| EXERCISE REQUIREMENTS |
Go through the data below and transcribe it exactly. Omit the images.

| DATA |
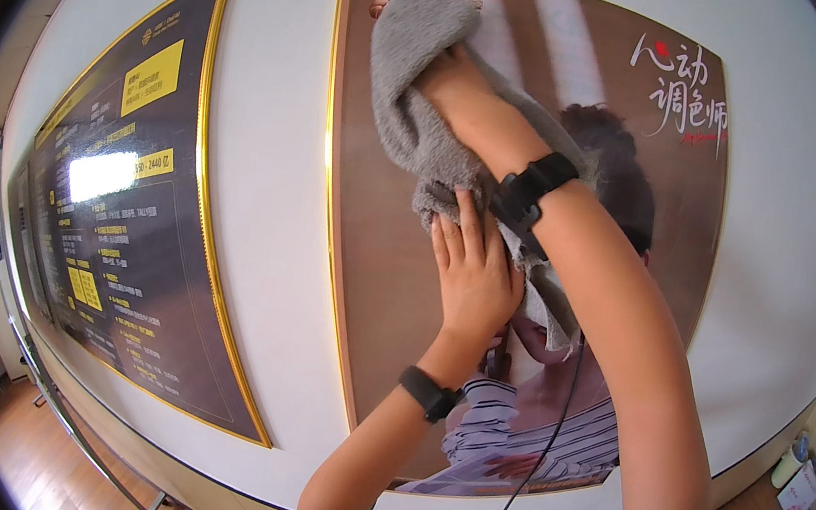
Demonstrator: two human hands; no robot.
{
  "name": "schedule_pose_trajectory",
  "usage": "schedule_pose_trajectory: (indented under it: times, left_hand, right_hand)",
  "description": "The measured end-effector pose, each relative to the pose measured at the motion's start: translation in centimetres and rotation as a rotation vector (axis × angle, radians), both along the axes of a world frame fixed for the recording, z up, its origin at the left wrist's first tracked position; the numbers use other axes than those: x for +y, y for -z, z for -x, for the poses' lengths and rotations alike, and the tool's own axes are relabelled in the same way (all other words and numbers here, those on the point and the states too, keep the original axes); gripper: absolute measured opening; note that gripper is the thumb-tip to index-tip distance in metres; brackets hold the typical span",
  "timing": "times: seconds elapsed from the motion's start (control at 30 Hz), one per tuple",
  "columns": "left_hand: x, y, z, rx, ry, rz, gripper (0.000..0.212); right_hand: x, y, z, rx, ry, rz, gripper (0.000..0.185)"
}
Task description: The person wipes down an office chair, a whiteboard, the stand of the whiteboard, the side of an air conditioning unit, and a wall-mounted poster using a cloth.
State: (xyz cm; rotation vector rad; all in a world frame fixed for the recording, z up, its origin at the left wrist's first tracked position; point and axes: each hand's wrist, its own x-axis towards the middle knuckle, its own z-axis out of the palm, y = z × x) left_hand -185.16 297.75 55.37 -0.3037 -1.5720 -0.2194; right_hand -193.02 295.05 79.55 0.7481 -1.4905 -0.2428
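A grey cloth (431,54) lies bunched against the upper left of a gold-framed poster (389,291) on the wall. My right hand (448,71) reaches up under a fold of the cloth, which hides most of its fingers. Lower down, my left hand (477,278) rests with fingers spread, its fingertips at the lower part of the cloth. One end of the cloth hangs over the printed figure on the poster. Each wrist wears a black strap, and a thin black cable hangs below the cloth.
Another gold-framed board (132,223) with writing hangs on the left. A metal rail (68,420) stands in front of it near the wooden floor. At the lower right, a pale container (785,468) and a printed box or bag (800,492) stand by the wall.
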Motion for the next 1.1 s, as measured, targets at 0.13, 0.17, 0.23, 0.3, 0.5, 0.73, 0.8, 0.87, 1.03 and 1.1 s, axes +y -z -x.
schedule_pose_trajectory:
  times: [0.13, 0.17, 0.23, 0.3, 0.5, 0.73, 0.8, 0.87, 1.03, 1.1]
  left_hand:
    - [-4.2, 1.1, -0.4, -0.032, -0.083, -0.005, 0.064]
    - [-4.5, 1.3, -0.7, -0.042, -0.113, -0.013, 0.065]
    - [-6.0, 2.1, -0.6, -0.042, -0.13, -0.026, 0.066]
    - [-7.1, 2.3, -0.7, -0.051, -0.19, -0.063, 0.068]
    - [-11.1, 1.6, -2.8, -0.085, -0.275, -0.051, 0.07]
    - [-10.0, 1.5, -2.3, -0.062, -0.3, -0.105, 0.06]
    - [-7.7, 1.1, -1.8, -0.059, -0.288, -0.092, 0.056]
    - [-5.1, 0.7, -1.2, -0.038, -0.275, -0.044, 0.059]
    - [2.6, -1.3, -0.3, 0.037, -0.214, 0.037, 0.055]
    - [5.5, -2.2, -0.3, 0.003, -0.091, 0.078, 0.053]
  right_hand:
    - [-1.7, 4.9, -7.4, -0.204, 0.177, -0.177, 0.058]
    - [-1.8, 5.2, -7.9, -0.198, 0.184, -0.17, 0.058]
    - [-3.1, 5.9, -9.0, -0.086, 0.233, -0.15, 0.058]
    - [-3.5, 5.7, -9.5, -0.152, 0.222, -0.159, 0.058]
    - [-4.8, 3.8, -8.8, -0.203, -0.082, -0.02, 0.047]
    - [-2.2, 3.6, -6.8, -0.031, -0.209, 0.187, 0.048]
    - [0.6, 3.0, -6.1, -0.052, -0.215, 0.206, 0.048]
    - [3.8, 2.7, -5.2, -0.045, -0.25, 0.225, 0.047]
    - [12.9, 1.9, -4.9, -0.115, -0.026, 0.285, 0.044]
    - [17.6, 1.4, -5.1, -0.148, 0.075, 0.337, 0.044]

| EXERCISE OUTPUT |
Demonstrator: two human hands; no robot.
{
  "name": "schedule_pose_trajectory",
  "usage": "schedule_pose_trajectory: (indented under it: times, left_hand, right_hand)",
  "description": "The measured end-effector pose, each relative to the pose measured at the motion's start: translation in centimetres and rotation as a rotation vector (axis × angle, radians), both along the axes of a world frame fixed for the recording, z up, its origin at the left wrist's first tracked position; the numbers use other axes than those: x for +y, y for -z, z for -x, for the poses' lengths and rotations alike, and the tool's own axes are relabelled in the same way (all other words and numbers here, those on the point and the states too, keep the original axes); gripper: absolute measured opening; note that gripper is the thumb-tip to index-tip distance in metres; brackets hold the typical span",
  "timing": "times: seconds elapsed from the motion's start (control at 30 Hz), one per tuple",
  "columns": "left_hand: x, y, z, rx, ry, rz, gripper (0.000..0.212); right_hand: x, y, z, rx, ry, rz, gripper (0.000..0.185)"
}
Task description: The person wipes down an office chair, a whiteboard, the stand of the whiteboard, the side of an air conditioning unit, and a wall-mounted poster using a cloth.
State: (xyz cm; rotation vector rad; all in a world frame fixed for the recording, z up, its origin at the left wrist's first tracked position; point and axes: each hand's wrist, its own x-axis towards the middle knuckle, its own z-axis out of the palm, y = z × x) left_hand -185.16 297.75 55.37 -0.3037 -1.5720 -0.2194; right_hand -193.02 295.05 79.55 0.7481 -1.4905 -0.2428
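A grey cloth (431,54) lies bunched against the upper left of a gold-framed poster (389,291) on the wall. My right hand (448,71) reaches up under a fold of the cloth, which hides most of its fingers. Lower down, my left hand (477,278) rests with fingers spread, its fingertips at the lower part of the cloth. One end of the cloth hangs over the printed figure on the poster. Each wrist wears a black strap, and a thin black cable hangs below the cloth.
Another gold-framed board (132,223) with writing hangs on the left. A metal rail (68,420) stands in front of it near the wooden floor. At the lower right, a pale container (785,468) and a printed box or bag (800,492) stand by the wall.
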Motion for the next 1.1 s, as measured, targets at 0.13, 0.17, 0.23, 0.3, 0.5, 0.73, 0.8, 0.87, 1.03 and 1.1 s, axes +y -z -x.
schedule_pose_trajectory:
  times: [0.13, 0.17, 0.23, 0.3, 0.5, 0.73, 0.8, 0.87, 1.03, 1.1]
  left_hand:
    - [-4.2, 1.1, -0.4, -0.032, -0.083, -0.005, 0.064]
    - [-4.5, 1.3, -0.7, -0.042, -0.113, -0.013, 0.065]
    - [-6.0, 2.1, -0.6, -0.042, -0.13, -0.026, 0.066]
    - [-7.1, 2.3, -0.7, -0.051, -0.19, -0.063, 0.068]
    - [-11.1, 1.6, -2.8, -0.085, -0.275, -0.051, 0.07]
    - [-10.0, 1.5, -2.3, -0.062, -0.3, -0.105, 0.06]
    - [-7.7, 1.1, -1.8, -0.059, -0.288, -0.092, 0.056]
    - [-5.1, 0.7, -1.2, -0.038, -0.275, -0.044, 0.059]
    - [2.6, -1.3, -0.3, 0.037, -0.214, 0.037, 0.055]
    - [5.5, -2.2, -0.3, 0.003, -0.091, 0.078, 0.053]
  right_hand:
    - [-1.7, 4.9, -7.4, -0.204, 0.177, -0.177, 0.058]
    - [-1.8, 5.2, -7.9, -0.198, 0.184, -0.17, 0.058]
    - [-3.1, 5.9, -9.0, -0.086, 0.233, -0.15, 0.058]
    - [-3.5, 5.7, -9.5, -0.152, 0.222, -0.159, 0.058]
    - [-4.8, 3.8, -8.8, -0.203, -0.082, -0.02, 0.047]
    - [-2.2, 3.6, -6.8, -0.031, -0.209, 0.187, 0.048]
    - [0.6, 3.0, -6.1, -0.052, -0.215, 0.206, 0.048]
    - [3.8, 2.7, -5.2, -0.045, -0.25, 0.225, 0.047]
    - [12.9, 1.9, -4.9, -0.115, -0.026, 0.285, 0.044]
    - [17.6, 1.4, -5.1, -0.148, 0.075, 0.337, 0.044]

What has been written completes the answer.